How to complete this task ▸ Output range, inclusive: from the line containing "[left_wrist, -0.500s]" to the line containing "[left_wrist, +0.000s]". Restate those lines from the data below word for word and only those.

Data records
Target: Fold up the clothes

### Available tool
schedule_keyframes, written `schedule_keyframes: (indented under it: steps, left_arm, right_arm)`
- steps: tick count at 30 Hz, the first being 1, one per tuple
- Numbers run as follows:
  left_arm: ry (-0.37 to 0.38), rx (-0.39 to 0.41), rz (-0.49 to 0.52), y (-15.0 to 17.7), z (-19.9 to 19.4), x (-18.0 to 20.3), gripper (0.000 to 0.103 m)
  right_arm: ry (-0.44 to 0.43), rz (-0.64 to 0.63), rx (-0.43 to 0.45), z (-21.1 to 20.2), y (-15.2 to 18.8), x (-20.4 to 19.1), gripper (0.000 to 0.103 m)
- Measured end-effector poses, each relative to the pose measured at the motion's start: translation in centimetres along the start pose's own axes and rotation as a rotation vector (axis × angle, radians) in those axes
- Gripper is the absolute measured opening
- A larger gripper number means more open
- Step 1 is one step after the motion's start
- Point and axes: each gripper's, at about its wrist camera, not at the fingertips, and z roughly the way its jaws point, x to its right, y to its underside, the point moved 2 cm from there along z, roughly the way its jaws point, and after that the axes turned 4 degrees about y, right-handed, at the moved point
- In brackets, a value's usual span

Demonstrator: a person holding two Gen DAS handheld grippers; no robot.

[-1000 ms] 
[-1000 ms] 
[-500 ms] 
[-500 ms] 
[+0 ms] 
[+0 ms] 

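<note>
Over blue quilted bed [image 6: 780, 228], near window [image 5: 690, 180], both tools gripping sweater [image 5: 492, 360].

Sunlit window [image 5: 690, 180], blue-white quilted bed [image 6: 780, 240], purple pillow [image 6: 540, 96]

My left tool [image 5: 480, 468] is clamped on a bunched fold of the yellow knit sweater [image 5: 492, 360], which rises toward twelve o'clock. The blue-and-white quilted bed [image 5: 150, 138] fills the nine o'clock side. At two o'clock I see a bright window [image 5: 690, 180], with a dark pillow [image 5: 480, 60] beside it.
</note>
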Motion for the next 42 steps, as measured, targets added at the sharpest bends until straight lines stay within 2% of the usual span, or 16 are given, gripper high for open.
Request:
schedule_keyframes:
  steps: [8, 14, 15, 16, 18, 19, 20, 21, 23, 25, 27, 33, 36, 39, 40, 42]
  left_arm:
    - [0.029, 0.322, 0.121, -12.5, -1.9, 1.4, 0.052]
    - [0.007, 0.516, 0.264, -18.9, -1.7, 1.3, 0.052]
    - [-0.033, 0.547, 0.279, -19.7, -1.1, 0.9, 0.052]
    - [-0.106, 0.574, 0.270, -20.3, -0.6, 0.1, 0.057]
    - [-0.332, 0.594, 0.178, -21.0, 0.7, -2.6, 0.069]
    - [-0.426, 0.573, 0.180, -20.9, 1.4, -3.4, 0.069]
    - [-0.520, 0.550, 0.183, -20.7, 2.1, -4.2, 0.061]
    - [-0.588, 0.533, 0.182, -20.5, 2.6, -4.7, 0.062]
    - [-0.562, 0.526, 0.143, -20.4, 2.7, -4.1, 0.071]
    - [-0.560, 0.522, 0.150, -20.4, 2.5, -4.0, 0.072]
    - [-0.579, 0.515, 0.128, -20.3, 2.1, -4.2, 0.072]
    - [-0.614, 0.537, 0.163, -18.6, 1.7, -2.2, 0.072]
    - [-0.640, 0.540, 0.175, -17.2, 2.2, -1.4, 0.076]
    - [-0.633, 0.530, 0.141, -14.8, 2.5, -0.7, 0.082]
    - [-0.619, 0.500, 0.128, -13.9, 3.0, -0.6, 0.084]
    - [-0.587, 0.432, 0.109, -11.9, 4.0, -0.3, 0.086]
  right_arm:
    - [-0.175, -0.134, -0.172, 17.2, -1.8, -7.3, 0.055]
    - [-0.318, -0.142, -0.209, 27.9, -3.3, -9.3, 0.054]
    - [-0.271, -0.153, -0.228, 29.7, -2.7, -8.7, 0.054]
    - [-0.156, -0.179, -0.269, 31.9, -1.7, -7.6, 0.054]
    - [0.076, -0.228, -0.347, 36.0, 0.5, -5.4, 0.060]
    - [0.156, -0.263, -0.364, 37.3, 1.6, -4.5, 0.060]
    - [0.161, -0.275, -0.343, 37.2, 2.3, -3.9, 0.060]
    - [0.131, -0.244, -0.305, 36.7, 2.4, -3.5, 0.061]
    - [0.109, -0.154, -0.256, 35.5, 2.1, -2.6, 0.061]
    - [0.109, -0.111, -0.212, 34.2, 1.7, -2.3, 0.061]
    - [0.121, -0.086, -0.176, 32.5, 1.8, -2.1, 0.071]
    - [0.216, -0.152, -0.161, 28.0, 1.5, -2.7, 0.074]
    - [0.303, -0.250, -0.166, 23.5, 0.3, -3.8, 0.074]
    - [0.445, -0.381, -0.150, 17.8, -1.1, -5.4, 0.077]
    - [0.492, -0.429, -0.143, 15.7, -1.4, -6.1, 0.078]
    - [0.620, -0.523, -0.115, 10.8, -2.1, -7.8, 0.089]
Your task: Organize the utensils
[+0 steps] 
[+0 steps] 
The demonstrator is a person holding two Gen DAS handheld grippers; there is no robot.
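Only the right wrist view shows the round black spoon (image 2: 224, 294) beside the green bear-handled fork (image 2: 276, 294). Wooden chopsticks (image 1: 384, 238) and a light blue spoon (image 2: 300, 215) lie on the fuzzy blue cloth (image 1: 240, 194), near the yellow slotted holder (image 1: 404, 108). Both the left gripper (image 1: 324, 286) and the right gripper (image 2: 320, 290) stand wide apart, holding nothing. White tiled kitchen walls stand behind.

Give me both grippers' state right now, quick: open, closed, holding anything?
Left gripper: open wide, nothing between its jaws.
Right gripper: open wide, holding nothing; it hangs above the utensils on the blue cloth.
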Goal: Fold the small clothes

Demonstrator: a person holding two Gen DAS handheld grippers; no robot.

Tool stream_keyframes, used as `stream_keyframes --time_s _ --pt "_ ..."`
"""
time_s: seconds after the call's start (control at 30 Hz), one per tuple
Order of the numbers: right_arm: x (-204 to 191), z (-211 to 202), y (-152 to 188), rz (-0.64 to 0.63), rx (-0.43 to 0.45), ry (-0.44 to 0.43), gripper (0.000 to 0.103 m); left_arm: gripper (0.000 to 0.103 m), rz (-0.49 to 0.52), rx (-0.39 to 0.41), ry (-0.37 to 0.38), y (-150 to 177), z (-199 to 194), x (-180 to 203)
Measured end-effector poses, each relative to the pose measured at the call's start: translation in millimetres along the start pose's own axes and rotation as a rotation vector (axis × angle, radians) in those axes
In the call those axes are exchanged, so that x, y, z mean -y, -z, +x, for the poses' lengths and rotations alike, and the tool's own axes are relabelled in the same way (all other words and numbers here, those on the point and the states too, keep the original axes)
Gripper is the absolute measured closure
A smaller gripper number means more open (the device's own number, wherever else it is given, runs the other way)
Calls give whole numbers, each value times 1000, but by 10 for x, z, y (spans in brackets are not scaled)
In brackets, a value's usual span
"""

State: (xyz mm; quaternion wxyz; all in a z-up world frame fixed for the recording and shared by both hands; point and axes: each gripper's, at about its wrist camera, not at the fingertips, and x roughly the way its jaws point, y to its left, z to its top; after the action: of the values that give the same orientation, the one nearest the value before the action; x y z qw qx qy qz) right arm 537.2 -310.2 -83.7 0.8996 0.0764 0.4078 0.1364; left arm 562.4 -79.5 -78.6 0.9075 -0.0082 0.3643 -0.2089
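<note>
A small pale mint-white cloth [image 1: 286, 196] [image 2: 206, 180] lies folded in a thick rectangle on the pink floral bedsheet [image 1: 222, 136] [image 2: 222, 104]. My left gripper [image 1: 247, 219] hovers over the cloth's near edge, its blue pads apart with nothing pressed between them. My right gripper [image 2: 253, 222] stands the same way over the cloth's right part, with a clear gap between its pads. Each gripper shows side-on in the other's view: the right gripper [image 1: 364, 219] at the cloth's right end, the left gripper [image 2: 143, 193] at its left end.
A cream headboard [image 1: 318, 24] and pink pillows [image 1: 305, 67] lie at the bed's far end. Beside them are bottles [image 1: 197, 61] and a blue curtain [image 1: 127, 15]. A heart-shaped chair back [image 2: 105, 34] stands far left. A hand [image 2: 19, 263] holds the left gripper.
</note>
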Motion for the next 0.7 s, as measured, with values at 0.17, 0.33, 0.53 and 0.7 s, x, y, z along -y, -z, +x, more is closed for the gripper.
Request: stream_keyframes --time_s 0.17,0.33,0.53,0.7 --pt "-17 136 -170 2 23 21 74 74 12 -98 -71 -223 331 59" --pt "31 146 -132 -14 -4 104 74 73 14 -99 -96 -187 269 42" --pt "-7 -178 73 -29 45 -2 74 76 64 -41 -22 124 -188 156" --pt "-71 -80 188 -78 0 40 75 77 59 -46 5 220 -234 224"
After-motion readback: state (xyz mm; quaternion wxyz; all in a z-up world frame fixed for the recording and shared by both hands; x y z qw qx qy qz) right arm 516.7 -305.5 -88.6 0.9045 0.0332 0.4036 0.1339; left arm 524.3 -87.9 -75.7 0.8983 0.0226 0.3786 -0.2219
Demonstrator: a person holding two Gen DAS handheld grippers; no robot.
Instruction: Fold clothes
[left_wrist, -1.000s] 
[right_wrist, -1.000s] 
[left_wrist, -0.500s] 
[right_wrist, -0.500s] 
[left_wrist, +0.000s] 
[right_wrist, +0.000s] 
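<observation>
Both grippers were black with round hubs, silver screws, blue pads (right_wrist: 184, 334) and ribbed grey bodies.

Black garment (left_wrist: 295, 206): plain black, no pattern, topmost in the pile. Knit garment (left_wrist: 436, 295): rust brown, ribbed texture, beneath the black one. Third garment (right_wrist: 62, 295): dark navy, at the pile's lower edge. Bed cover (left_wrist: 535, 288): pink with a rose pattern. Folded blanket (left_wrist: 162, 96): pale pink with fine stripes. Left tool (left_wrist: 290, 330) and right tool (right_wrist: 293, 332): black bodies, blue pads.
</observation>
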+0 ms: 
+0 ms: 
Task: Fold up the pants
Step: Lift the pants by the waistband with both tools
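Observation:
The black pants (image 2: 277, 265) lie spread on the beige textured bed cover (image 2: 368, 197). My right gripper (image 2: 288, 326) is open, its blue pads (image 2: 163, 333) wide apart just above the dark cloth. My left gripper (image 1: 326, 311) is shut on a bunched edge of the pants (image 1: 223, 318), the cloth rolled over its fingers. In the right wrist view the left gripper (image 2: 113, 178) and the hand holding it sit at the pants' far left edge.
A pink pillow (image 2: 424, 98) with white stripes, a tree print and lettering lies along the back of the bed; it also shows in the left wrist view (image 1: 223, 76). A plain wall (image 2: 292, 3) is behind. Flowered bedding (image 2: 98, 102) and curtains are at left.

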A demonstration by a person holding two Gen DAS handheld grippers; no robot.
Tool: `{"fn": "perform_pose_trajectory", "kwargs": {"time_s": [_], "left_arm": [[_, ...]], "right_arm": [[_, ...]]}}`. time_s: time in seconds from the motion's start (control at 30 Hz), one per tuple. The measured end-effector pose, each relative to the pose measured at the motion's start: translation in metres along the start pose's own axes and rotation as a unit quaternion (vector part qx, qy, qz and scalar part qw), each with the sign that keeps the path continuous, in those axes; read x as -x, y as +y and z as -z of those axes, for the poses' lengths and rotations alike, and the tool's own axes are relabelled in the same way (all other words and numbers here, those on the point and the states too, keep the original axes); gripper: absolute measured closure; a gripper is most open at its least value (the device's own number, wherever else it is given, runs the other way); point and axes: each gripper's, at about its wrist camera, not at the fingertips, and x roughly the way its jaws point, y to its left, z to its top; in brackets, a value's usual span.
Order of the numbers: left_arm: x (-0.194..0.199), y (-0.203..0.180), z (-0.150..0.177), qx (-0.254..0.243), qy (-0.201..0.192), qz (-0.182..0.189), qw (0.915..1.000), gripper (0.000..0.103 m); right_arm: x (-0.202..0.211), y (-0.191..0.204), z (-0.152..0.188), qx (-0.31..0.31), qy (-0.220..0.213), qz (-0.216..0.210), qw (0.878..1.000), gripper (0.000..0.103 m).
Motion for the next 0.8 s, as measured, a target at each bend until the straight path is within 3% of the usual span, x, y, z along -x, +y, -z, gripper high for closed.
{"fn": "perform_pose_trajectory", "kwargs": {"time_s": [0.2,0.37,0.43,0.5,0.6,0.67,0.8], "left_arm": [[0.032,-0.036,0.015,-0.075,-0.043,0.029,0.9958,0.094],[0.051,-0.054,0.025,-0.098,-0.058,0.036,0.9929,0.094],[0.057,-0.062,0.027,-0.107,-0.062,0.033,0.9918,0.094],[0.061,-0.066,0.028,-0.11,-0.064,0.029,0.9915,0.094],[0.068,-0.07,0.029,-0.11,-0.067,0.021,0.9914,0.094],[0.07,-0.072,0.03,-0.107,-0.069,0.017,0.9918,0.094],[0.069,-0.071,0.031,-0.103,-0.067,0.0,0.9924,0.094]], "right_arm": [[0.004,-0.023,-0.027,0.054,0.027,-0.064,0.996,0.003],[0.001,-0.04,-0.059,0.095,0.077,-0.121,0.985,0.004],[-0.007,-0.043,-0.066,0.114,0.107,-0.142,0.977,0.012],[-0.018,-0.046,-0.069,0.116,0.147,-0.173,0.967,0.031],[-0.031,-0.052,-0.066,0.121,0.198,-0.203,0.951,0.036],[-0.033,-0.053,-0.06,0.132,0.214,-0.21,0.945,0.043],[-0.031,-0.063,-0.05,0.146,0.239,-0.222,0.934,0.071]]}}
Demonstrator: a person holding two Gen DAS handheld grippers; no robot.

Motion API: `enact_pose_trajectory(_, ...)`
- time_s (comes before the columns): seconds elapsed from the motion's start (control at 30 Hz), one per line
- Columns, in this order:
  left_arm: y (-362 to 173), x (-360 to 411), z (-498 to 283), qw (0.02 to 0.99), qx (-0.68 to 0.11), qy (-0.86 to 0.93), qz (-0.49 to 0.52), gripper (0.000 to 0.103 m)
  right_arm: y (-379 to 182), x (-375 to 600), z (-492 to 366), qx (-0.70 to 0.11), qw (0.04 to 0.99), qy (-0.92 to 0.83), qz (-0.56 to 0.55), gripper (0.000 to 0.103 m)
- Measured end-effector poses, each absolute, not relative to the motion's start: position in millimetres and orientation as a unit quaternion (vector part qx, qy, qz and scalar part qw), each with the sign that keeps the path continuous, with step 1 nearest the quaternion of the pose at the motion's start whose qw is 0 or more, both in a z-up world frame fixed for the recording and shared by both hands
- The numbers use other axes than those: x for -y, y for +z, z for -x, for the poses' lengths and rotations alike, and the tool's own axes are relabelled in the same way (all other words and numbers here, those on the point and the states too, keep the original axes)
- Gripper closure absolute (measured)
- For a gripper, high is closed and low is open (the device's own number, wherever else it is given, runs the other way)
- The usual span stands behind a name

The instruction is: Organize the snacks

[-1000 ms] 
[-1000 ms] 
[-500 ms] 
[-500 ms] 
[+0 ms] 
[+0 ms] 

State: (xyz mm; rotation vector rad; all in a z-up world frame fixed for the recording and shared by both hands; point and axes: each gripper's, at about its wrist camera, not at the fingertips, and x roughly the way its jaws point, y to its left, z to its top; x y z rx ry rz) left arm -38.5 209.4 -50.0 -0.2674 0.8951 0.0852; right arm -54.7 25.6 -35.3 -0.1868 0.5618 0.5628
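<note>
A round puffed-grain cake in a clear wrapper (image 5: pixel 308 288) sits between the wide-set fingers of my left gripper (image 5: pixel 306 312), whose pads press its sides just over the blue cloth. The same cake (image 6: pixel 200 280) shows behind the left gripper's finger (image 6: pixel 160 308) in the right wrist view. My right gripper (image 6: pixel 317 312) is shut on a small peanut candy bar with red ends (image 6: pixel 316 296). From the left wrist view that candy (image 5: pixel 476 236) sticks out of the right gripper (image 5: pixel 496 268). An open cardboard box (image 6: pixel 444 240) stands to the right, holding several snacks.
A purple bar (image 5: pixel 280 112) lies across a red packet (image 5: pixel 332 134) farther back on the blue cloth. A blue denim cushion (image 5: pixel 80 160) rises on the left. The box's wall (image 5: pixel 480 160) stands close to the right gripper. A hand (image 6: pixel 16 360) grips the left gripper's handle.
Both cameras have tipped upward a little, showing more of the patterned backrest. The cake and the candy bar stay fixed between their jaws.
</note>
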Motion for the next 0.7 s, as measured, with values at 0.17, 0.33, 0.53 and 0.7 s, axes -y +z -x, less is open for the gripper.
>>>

Exercise output ▸
[left_wrist, -0.500s] 
[right_wrist, -0.500s] 
[left_wrist, +0.000s] 

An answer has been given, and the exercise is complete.